Ninth Circuit Dismisses Appeal of Hogan Decisionby Bill Rudolph
NW Fishletter, February 26, 2004
The Ninth Circuit Court has dismissed an appeal by environmental and fishing groups of a 2001 ruling (Alsea Valley Alliance v. NMFS) by Oregon District Court judge Michael Hogan who tossed the ESA listing for the state's coastal coho stock. Hogan said the federal government failed to offer the hatchery component of that coho population the same protection given to the wild component of the ESU [Evolutionarily Significant Unit] and that was illegal because the hatchery stock had been included in the ESU.
A three-judge panel from the Ninth Circuit ruled Feb. 24 that since NOAA Fisheries was already re-writing its policy in response to the district court decision, there was no "final decision" yet to appeal, therefore the Ninth Circuit did not have jurisdiction. They said the Hogan ruling doesn't mean the coastal coho are off the threatened species list, but that it prohibits the enforcement of the listing decision.
Plaintiffs, represented by the Pacific Legal Foundation, were buoyed by the results, even though the panel sidestepped a decision on the merits of the case, said PLF attorney Russell Brooks. The plaintiffs have maintained that the hatchery and wild components of the run were genetically indistinguishable. With hatchery numbers added to the wild run, they said the coastal coho were not in danger of extinction.
Brooks pointed out that the court dissolved the stay of Hogan's decision that has been in effect since the appeal began. This means that the coastal coho population is not currently under ESA protection, which could have major repercussions for timber harvest in federal forests in the state's coastal forests. But the coho are still listed for protection under Oregon law, which comes into play when state lands are affected.
Earthjustice attorney Kristen Boyles, who represented the Oregon Natural Resources Council and other conservation and fishing groups that intervened after Hogan's 2001 ruling, said the court's "non-decision" handed the fate of threatened salmon back to agency scientists, who, "have always recognized the differences between hatchery and wild salmon."
In the meantime, Brooks said his foundation will fire up more lawsuits, going back to Hogan's court to use his ruling to throw out the listing of Klamath River coho and file a "notice of supplemental authority" in Washington DC District Court where Northwest farm groups and others sued the feds (Common Sense Salmon Recovery v. NMFS) over the failure to include hatchery fish when considering the plight of Puget Sound chinook. Parties in that suit have already been waiting more than a year for the judge in that case to rule.
NOAA Fisheries regional administrator Bob Lohn had promised the region a revised ESA hatchery policy by last fall that would be used as a tool in the status update for listed Northwest stocks. A draft policy was shopped out for comment by states and tribes, but has been quietly shelved.
Since then, the agency has debated internally over a final product, with regional and DC NOAA Fisheries policymakers reportedly at odds with each other and the agency's own scientists.
Brooks said that in places like Puget Sound, hatchery and wild fish have been interbreeding so long that there are no truly "wild" fish left.
"NMFS appears to need a tutorial on ESA compliance," Brooks said. "The Ninth Circuit just upheld a decision containing an arithmetic lesson saying, 'count all the fish.'"

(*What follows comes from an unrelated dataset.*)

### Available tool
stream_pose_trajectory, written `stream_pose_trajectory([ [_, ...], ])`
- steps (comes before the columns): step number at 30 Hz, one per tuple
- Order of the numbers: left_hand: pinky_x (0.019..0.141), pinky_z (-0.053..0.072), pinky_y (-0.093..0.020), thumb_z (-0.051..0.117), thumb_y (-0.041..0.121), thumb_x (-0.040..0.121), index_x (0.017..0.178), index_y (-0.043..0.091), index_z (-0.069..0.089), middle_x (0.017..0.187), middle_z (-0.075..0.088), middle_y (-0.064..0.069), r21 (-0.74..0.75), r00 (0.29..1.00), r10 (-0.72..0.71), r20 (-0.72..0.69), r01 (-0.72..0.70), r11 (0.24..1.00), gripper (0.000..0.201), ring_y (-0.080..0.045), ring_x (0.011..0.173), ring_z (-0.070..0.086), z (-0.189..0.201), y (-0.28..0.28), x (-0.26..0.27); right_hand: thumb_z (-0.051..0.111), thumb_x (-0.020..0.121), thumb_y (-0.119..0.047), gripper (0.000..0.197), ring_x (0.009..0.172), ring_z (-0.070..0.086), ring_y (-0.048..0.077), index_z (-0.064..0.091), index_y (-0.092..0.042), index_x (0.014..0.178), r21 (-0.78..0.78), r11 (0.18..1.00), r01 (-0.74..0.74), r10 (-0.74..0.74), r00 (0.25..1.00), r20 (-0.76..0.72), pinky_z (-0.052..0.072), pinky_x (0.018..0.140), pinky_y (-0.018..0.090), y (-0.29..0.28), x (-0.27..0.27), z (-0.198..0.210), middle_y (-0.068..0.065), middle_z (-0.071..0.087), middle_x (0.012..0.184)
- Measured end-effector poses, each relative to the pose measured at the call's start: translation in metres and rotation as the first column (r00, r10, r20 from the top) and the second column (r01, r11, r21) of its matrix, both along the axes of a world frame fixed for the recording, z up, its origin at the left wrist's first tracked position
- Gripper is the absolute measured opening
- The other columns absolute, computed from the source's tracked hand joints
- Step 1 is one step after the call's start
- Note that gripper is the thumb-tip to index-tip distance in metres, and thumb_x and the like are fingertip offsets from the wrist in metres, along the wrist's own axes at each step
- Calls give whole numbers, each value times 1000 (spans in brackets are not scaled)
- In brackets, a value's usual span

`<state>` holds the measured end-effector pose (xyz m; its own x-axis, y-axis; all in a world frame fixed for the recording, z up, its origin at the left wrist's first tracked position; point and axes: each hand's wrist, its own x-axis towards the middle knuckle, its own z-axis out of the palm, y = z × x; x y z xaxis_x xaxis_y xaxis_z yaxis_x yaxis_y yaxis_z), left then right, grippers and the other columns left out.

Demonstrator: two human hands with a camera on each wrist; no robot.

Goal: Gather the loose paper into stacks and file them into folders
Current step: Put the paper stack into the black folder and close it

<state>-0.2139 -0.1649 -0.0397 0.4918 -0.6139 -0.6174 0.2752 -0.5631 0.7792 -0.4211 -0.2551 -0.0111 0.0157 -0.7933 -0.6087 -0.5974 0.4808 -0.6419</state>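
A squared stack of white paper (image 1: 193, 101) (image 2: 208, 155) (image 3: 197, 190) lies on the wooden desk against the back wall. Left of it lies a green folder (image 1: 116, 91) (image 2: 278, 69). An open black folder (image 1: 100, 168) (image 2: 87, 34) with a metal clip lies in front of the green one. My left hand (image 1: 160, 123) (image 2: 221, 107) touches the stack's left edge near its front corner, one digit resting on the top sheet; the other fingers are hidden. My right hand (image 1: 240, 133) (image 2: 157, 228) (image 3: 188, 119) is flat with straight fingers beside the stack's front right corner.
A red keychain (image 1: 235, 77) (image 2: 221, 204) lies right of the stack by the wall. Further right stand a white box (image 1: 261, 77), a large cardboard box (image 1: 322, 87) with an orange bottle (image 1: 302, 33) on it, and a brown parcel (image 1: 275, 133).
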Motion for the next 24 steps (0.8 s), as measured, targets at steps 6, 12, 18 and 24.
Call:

But wild fish advocates say that such interbreeding can introduce disease into wild populations and change the genetic makeup of wild stocks. They also say hatchery fish compete with wild fish for food in streams.
However, new federal policy could take the Hogan decision into account and still protect the naturally spawning component of many runs by simply delineating the hatchery portion as a "distinct population segment," said the panel of Niners, who noted "a more plausible route to the natural-only listing would be to have the Service [NMFS] reformulate its criteria for determining which groups of salmon constitute DSPs. In addition, nothing prevents the Service from forging an entirely new set of rules from scratch."